Women graduates earn less than their male counterparts
Even before women graduates take career breaks to care for children, they are earning significantly less than men.
The salary gap between males and females widens quickly in the first few years after graduation from an undergraduate degree, with males soon earning nearly 10 per cent more than their female counterparts.
New federal government data shows that newly-minted male graduates in 2017 earned a median salary of $62,600 in full-time work, 4.3 per cent more than females at $60,000. But by the time the same cohort had spent three years in the workforce the men were earning a median of $80,000, 9.4 per cent more than women at $73,100.
The figures, in the 2020 Graduate Outcomes Survey – Longitudinal from the Department of Education, Skills and Employment, found that disciplines in which men outpaced women the most in their earnings three years after graduation included architecture and the built environment (20 per cent more), health services and support (11 per cent more), social work and nursing (9 per cent more), and business and management (8 per cent more).

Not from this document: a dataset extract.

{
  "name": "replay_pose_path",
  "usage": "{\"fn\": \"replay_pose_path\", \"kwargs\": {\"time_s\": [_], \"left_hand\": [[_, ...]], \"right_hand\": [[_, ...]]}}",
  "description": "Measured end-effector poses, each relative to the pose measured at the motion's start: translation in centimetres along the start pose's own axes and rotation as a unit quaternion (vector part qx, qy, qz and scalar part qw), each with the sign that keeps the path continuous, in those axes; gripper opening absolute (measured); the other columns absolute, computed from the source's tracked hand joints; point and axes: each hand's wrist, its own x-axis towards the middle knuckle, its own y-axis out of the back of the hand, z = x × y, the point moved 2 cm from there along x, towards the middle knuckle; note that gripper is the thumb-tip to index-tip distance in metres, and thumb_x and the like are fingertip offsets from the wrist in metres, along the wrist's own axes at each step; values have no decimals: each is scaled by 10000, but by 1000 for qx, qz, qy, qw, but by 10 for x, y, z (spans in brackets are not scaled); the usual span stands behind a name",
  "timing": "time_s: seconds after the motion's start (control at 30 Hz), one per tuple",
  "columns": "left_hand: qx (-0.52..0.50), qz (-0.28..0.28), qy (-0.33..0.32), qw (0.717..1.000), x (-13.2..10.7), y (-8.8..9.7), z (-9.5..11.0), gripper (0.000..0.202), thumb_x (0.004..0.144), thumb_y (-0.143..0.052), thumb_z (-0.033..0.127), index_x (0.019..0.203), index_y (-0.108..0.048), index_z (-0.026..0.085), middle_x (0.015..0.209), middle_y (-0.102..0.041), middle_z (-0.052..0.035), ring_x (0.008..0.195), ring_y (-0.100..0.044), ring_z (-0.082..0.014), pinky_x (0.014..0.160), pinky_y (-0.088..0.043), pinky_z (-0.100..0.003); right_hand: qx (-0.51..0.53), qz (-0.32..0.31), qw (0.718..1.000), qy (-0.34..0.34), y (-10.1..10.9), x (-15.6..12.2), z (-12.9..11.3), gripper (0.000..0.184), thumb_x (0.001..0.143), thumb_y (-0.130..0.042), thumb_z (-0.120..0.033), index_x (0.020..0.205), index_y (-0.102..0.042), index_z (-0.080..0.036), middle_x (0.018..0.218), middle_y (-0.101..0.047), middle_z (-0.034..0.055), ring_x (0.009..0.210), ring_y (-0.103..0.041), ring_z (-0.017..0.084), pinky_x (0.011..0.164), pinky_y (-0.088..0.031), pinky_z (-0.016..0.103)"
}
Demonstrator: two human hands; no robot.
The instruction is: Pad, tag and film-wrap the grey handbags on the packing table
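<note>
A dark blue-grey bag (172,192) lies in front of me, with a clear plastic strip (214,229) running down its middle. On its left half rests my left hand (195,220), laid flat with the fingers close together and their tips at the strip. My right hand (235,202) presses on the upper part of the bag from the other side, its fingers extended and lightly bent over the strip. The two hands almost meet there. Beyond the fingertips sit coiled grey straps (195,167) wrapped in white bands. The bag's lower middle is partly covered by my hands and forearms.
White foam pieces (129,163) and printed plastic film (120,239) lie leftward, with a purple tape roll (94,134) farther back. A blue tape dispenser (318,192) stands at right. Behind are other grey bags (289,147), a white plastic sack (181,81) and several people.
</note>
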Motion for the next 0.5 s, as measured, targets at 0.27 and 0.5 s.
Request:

Creative arts is one of the few discipline areas where women earn more (by a margin of 4 per cent) three years after graduation.
In some areas, including computing and information systems, and engineering, women and men essentially earn the same three years out from their bachelor degree.
The report said previous research pointed to one of the reasons for the graduate salary gap between women and men being fact that females tended to graduate from fields of education in which salaries are less, such as creative arts, while men chose higher paid fields such as engineering.
However this does not explain the disparities between female and male salaries within disciplines, especially for young graduates only three years out of university where child care responsibilities (often the domain of the female) are not yet generally affecting women’s careers.
For postgraduate degree holders, the salary gap between women and men is even larger. Just after graduation, men earn a median $93,900, 20 per cent more than females ($78,000). Three years after graduation men are earning a median $109,000, 19 per cent more than women at $91,800.
“The gender gap in salaries among postgraduate coursework graduates persists across all study areas, in particular, in medicine, business and management, health services and support and science and mathematics,” the report says.
The report also says that 90.1 per cent of graduates who want a full-time job have one three years after their bachelor degree.
For postgraduates, the employment outcomes are even better. Three years after their degree is completed 94.1 per cent of those who want a full-time job have one.
Individual universities vary in the proportion of their graduates who find full-time work. The Australian Catholic University is the best performer, with full-time employment rates of 95.5 per cent for bachelor degree graduates, and 98.6 per cent for postgraduate degree holders, three years after graduation.
The survey does not show the impact of COVID-19 on the graduate job market. The data on employment outcomes three years after graduation was drawn from over 40,000 survey responses and all but 5 per cent of them were completed before COVID-19 economic shutdowns began in March this year.